Online, journalists and pages amplifying protest footage faced coordinated harassment, branded as “anti-state” and “provocateurs” by partisan social media accounts. This created an invisible filter, a form of soft censorship, where the risk of legal hassle or online vilification influences what gets pursued and published.


THE DISINFORMATION FOG

In the chaos, misinformation thrived. Our fact-checking desk identified and debunked several viral claims:

A fabricated quote from a student leader allegedly inciting violence.

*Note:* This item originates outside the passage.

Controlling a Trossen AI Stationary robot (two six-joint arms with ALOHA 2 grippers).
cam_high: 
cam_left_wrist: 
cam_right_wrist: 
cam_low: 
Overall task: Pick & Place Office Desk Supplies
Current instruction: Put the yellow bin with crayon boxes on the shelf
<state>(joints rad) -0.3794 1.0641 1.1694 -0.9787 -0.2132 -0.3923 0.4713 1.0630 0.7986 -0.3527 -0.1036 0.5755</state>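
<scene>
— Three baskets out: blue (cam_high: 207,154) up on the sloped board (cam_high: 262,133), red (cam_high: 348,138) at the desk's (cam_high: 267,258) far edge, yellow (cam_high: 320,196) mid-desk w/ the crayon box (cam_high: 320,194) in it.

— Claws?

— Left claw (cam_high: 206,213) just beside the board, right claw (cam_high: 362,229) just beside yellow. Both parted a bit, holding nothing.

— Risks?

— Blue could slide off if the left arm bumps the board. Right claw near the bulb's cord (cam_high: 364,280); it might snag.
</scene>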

Recycled video from 2018 protests being shared as “current police brutality.”

False claims about the total abolition of quotas, distorting the students’ core demand for reform.

These falsehoods, spread primarily on social media, aimed to discredit the protesters and stoke further division.


THE BOTTOM LINE

This week underscored that the Bangladeshi media is not just a recorder of events but an active arena where the nation’s political and social battles are fought. The student protests held up a mirror, revealing deep fractures in how reality is portrayed. The public is left to navigate a landscape where the story of their own struggle is told in conflicting chapters, all while the watchdogs meant to report the truth often find themselves muzzled, watching their step.